# [PROBLEM TO WORK ON]
Although the entries contain pictures, copy only their text, exactly as written.

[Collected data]
:::

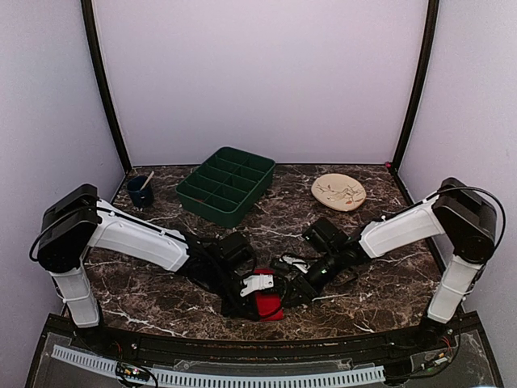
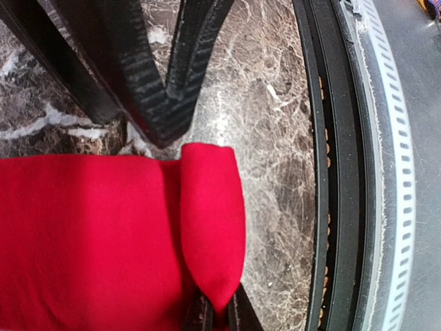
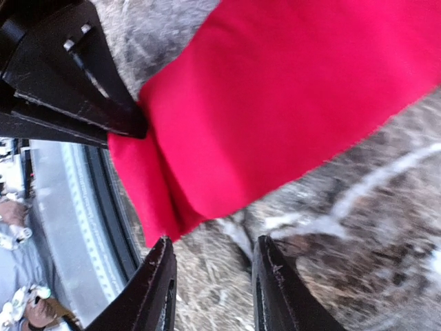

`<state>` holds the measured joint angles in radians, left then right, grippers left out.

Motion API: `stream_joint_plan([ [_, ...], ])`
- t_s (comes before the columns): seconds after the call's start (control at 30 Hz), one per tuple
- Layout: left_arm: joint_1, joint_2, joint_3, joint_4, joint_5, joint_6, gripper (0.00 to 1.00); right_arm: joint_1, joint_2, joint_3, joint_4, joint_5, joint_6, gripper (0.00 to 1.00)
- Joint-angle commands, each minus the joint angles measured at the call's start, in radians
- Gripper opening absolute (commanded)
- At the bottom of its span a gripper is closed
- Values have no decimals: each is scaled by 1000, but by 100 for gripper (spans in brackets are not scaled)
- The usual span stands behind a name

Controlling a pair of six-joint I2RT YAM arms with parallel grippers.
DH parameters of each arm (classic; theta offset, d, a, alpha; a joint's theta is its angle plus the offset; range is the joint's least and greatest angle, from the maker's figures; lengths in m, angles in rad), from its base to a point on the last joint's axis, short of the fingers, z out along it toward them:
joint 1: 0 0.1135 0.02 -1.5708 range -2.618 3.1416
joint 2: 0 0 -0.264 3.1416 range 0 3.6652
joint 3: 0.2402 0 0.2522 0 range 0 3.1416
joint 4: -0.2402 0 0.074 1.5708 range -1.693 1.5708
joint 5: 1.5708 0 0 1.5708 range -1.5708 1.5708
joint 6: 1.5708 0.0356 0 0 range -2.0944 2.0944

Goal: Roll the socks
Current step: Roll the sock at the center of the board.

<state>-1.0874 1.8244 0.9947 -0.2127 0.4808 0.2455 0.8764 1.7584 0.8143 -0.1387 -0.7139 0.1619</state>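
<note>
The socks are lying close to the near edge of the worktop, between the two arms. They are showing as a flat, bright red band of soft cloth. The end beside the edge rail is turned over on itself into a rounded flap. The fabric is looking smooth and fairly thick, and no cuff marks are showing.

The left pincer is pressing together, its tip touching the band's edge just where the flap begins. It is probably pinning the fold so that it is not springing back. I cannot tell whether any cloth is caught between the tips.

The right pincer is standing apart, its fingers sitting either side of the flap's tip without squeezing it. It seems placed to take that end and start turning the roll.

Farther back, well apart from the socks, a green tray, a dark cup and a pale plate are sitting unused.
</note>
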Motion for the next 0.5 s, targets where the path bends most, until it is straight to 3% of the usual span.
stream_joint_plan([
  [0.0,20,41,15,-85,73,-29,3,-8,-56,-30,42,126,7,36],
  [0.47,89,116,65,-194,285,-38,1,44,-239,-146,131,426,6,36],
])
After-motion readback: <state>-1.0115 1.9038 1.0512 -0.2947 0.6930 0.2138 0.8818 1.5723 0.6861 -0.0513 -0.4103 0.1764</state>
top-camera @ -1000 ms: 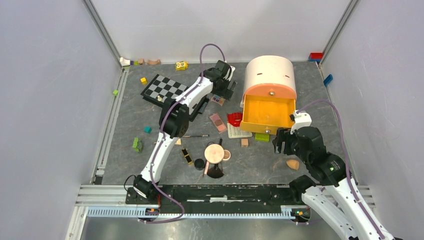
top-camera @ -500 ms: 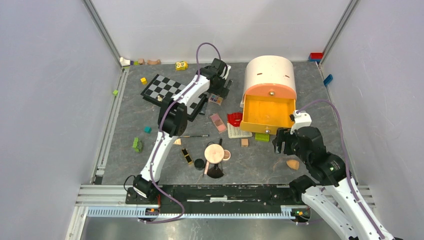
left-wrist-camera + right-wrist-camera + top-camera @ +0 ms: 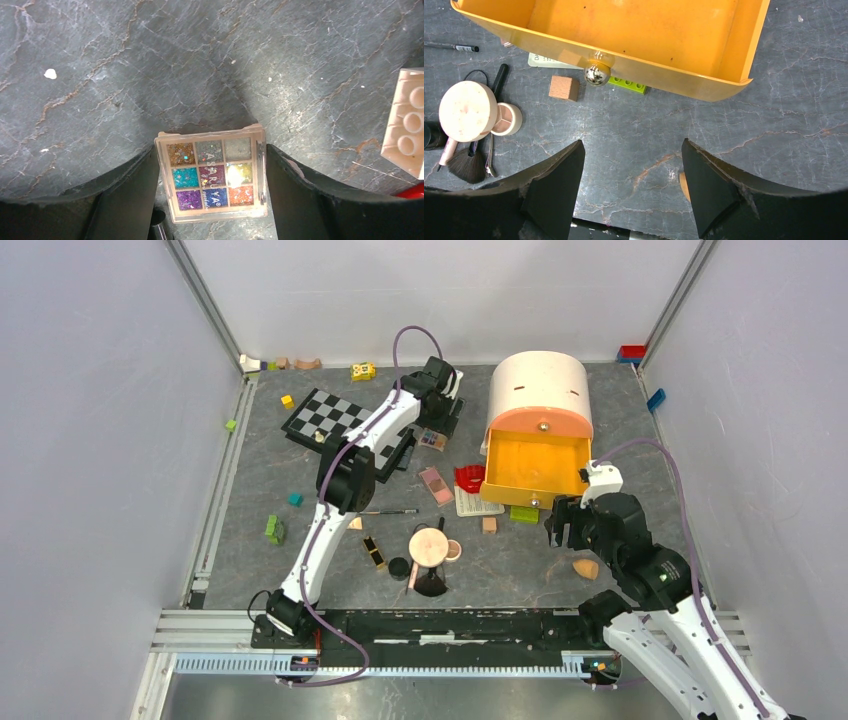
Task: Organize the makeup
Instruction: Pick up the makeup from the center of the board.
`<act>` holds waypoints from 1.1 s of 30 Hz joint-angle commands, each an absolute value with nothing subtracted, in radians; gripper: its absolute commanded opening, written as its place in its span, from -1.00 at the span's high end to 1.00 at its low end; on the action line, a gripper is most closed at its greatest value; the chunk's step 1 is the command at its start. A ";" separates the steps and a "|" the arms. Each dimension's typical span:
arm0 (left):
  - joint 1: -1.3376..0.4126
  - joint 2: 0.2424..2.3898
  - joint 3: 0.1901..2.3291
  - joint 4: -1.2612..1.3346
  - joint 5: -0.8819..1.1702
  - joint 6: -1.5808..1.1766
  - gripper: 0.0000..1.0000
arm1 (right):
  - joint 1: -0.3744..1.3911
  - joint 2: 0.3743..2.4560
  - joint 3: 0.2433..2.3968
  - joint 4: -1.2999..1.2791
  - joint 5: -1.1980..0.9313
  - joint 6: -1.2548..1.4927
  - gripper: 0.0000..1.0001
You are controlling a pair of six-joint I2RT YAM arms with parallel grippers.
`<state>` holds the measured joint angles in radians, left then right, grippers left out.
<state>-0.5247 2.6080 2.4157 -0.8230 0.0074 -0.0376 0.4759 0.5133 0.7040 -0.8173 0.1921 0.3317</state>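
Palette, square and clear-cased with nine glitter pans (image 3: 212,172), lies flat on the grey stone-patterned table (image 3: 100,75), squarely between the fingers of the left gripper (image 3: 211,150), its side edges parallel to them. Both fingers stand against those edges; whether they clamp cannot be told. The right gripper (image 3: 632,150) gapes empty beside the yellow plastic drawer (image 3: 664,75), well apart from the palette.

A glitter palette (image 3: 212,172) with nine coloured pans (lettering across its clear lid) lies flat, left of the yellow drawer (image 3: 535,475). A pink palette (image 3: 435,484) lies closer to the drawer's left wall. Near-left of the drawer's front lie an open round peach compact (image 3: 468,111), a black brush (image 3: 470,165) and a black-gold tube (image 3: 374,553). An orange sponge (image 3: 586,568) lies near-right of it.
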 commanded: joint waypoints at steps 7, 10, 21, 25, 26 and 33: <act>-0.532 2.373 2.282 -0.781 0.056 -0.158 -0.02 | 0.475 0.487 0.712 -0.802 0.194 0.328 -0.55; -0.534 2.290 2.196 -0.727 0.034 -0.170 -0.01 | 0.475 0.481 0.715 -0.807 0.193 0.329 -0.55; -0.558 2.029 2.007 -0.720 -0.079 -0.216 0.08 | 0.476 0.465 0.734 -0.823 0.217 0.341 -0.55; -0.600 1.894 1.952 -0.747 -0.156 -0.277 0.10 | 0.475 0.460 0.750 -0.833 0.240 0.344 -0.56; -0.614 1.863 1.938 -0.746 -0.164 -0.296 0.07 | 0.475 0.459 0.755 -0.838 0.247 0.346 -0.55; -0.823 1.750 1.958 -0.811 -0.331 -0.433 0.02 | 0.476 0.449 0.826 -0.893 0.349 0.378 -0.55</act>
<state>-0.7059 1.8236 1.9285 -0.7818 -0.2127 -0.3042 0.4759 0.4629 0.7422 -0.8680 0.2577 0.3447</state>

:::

# [SOLUTION TO THIS EXERCISE]
`<state>` holds the measured joint angles in radians, left then right, grippers left out.

Motion API: `stream_joint_plan([ [_, ...], ])`
- t_s (comes before the columns): seconds after the call's start (control at 30 Hz), one per tuple
- Layout: left_arm: joint_1, joint_2, joint_3, joint_4, joint_5, joint_6, gripper (0.00 to 1.00); right_arm: joint_1, joint_2, joint_3, joint_4, joint_5, joint_6, gripper (0.00 to 1.00)
- Joint-angle commands, each minus the joint angles measured at the call's start, in radians
- Gripper opening absolute (commanded)
- At the bottom of its span a gripper is closed
- Values have no decimals: each is scaled by 1000, but by 100 for gripper (spans in brackets are not scaled)
- The usual span stands behind a name

Controlling a pair of six-joint I2RT YAM arms with parallel grippers.
DH parameters of each arm (classic; theta offset, d, a, alpha; a joint's theta is its angle plus the offset; range is the joint's least and greatest angle, from the maker's figures; lengths in m, angles in rad), from its base to a point on the last joint's axis, short of the fingers, z out along it toward them:
joint 1: 0 0.1135 0.02 -1.5708 range -2.618 3.1416
joint 2: 0 0 -0.264 3.1416 range 0 3.6652
joint 3: 0.2402 0 0.2522 0 range 0 3.1416
joint 4: -0.2402 0 0.074 1.5708 range -1.693 1.5708
joint 5: 1.5708 0 0 1.5708 range -1.5708 1.5708
joint 6: 1.5708 0.0356 0 0 range -2.0944 2.0944

Goal: Roll the socks
Current step: Roll the sock at the center of the board.

<state>-1.0874 1.8244 0.9947 -0.2127 0.4808 0.2455 0.8764 1.7584 0.8143 -0.1387 -0.7139 0.1619</state>
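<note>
The socks are lying close to the near edge of the worktop, between the two arms. They are showing as a flat, bright red band of soft cloth. The end beside the edge rail is turned over on itself into a rounded flap. The fabric is looking smooth and fairly thick, and no cuff marks are showing.

The left pincer is pressing together, its tip touching the band's edge just where the flap begins. It is probably pinning the fold so that it is not springing back. I cannot tell whether any cloth is caught between the tips.

The right pincer is standing apart, its fingers sitting either side of the flap's tip without squeezing it. It seems placed to take that end and start turning the roll.

Farther back, well apart from the socks, a green tray, a dark cup and a pale plate are sitting unused.
</note>
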Motion for the next 0.5 s, targets where the path bends most, until it is straight to 3% of the usual span.
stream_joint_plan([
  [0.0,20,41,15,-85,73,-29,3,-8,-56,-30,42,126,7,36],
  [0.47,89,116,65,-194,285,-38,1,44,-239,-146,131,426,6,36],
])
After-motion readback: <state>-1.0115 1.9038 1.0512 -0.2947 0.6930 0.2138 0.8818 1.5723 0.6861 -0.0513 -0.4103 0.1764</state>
top-camera @ -1000 ms: 
top-camera @ -500 ms: 
left-wrist-camera + right-wrist-camera + top-camera @ +0 ms: 
Task: Organize the makeup
Instruction: Pick up the makeup from the center of the board.
`<act>` holds waypoints from 1.1 s of 30 Hz joint-angle commands, each an absolute value with nothing subtracted, in radians; gripper: its absolute commanded opening, written as its place in its span, from -1.00 at the span's high end to 1.00 at its low end; on the action line, a gripper is most closed at its greatest value; the chunk's step 1 is the command at its start. A ";" separates the steps and a "|" the arms. Each dimension's typical span:
arm0 (left):
  - joint 1: -1.3376..0.4126
  - joint 2: 0.2424..2.3898
  - joint 3: 0.1901..2.3291
  - joint 4: -1.2612..1.3346
  - joint 5: -0.8819..1.1702
  - joint 6: -1.5808..1.1766
  - gripper: 0.0000..1.0000
arm1 (right):
  - joint 1: -0.3744..1.3911
  - joint 2: 0.3743..2.4560
  - joint 3: 0.2433..2.3968
  - joint 4: -1.2999..1.2791
  - joint 5: -1.1980..0.9313
  - joint 6: -1.2548..1.4927
  - gripper: 0.0000..1.0001
You are controlling a pair of six-joint I2RT YAM arms with parallel grippers.
`<state>` holds the measured joint angles in radians, left then right, grippers left out.
<state>-0.5247 2.6080 2.4157 -0.8230 0.0074 -0.0376 0.4759 0.5133 0.7040 -0.8173 0.1921 0.3317</state>
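Palette, square and clear-cased with nine glitter pans (image 3: 212,172), lies flat on the grey stone-patterned table (image 3: 100,75), squarely between the fingers of the left gripper (image 3: 211,150), its side edges parallel to them. Both fingers stand against those edges; whether they clamp cannot be told. The right gripper (image 3: 632,150) gapes empty beside the yellow plastic drawer (image 3: 664,75), well apart from the palette.

A glitter palette (image 3: 212,172) with nine coloured pans (lettering across its clear lid) lies flat, left of the yellow drawer (image 3: 535,475). A pink palette (image 3: 435,484) lies closer to the drawer's left wall. Near-left of the drawer's front lie an open round peach compact (image 3: 468,111), a black brush (image 3: 470,165) and a black-gold tube (image 3: 374,553). An orange sponge (image 3: 586,568) lies near-right of it.
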 commanded: joint waypoints at steps 7, 10, 21, 25, 26 and 33: <act>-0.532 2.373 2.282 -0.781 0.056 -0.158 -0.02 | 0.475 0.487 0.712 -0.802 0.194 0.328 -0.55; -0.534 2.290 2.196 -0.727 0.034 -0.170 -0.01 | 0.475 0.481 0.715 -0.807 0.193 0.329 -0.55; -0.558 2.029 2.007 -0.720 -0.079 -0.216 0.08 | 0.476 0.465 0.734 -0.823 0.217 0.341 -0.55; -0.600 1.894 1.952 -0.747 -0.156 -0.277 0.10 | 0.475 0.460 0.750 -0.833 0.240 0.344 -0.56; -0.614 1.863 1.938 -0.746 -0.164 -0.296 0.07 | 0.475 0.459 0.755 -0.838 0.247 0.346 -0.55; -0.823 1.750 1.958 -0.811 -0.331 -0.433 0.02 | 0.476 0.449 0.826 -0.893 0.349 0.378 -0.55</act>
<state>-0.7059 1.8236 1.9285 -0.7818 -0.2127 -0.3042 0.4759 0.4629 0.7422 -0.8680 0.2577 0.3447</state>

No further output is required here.